Mutter Zitate (Seite 4)
Himmel oder Frühling?
Habt ihr mich hinausgetragen,
in den Wald, den morgenfrischen,
wo die Nachtigallen schlagen
in den jungen Rosenbüschen?
Mutter, hilf mir aus dem Bette!
Auf den Rasen möcht ich springen
wie das Reh, und um die Wette
möcht ich mit der Lerche singen.
Und von Blumen welch Gewimmel!
Ach, so schön war's nie auf Erden!
Mutter, sag, ist das der Himmel,
oder will es Frühling werden.
Hermann von Gilm, Ritter zu Rosenegg
In der Nacht
Unruhig steht die Sehnsucht auf,
Ihr ist so schwül, sie atmet tief,
Und hundert Wünsche stehen auf,
Die sie am müden Tag verschlief.
Sie rührt der Mutter an den Saum,
Der Mutter Nacht, die achtets kaum,
Und denkt, es wär der Wind, der strich.
Die Wimper hebt sie wie aus tiefem Traum
Und lächelt irr und wunderlich.
Gustav Falke
Die Mutter
Denk an das Aug’, das, überwacht,
noch eine Freude dir bereitet;
denk an die Hand, die manche Nacht
dein Schmerzenslager dir gebreitet.
Des Herzens denk, das einzig wund
und einzig selig deinetwegen;
und dann knie nieder auf den Grund
und fleh um deiner Mutter Segen.
Annette von Droste-Hülshoff
Verliebt
Mutter, löse die Spangen mir!
Mich hat ein Fieber befallen,
Denn das Fenster ließest du auf,
Das immer sorglich verhängte.
Und im Garten ich Mädchen sah,
Die warfen Ringe im Kreise,
Flatternd selber, ein Blütenschnee,
Vom leichten Winde getragen.
Immer flöten nun Stimmen mir,
Und immer Spiegel mir flirren,
Blind geworden bin ich schon ganz,
Taub wer' ich nächstens werden.
Mutter, löse die Spangen mir!
Mich hat ein Fieber befallen.
Annette von Droste-Hülshoff
Das unschuldige Mädchen
Meine Mutter sagt' mir:
"Deine Lippen gab dir
Zum Sprechen, Tochter, die Natur,
Und zum Sprechen brauch' sie nur."
Warum sind sie so rot?
Oh, ich könnt' auch mit weißen Lippen sprechen,
Und warum gebot
Meine Mutter: nur zum Sprechen?
Wer zeigt mir armen Mädchen an,
Was mein Mund mehr als sprechen kann?
Matthias Claudius
Nach Jahren
Die Mutter lehnt am schattigen Thor,
Ihr blondes Töchterchen kniete davor,
Brach Rosen sich und Vergißmeinnicht,
Und küßt sie mit lachendem Angesicht:
»Ei!
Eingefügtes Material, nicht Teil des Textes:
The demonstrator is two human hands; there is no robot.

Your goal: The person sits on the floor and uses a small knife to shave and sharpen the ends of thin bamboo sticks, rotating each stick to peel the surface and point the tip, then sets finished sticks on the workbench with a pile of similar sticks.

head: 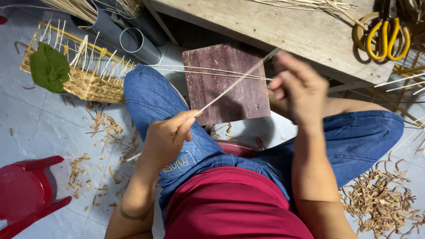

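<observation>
A thin pale reed strip (232, 85) runs slantwise between my two hands. My left hand (166, 138) pinches its lower end above my left thigh. My right hand (297, 88) is closed around its upper end, a little blurred, over a dark reddish wooden block (221, 75). Two more long thin strips (212, 71) lie across the block and reach towards my right hand. I sit in blue jeans and a red top.
A half-woven basket (88, 82) with upright stakes and a green leaf (48, 66) lies at the left. Grey pipes (137, 42) stand behind it. A wooden bench (283, 26) carries yellow-handled scissors (385, 37). A red stool (24, 192) sits lower left. Shavings (380, 203) litter the tiled floor.
</observation>
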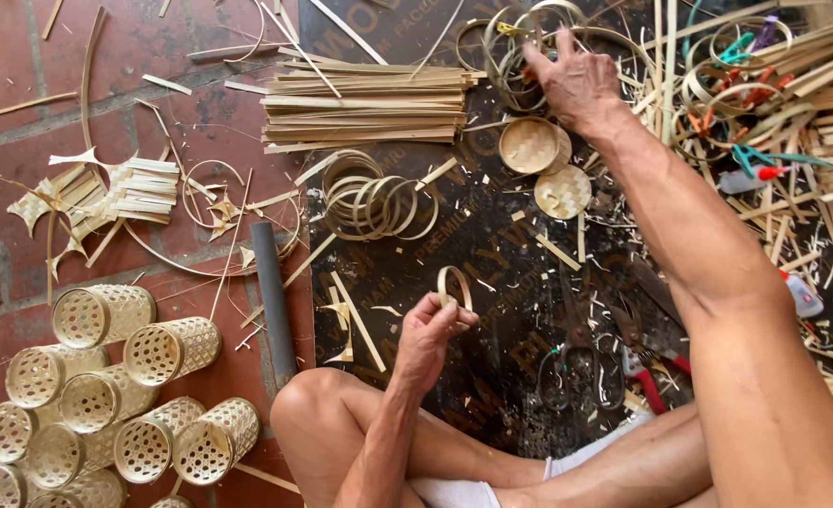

Mutter, bin ich so groß wie du,
Dann trag' ich dir Alles im Hause zu,
Dann heg' und pfleg' ich dich lieb und fein
Wie die Rosen und die Vergißnichtmein.« –
Und Jahre schwanden, – am schattigen Thor
Ragt höher und voller der Flieder empor!
Ein Mägdlein umfaßt des Geliebten Arm,
Es schlagen ihre Herzen so treu und warm,
Doch...
Adolf Böttger
Opferfreudiges Herz, das Herz einer Mutter! Nicht das Liebste auf der Welt vermag uns so wieder zu lieben, die Liebe so tausendfach zurückzugeben, selbst das zu lieben, wo es schnöden Undank findet, wie gerade das Herz der Mutter. Bereitet ihm tausendfache Qualen, und es wird lächeln auf der Folterbank, wenn es nur für den Liebling leiden und dulden kann!
Hans Wachenhusen
Selbstliebe ist die Mutter der bürgerlichen Gesellschaft und Geselligkeit, der ganzen Entwicklung unserer Körper und Geisteskräfte, aller Wissenschaft und Kunst – aber auch die Mutter aller Übel, der Gewalt des Starken über den Schwächeren, der Despoten und Priester, der Zwietracht und des Streites, der List und des Truges unter den Menschen, und, vor allen Dingen, der Selbsttäuschung und der Selbstüberhebung.
Heribert Rau
Als ein Hahn ein Küchlein aufs Blut pickte und die Mutter dem Hahn ohne Gegenwehr zusah, entfloh das verwundete Küken unter einen Holzstoß und kam nicht mehr hervor. So sehr auch die Henne ihm lockend rief, blieb es doch unbewegt unter dem Holzstoß und starb dort voll gleichen Entsetzens über das Picken des Vaters und über das Zusehen der Mutter.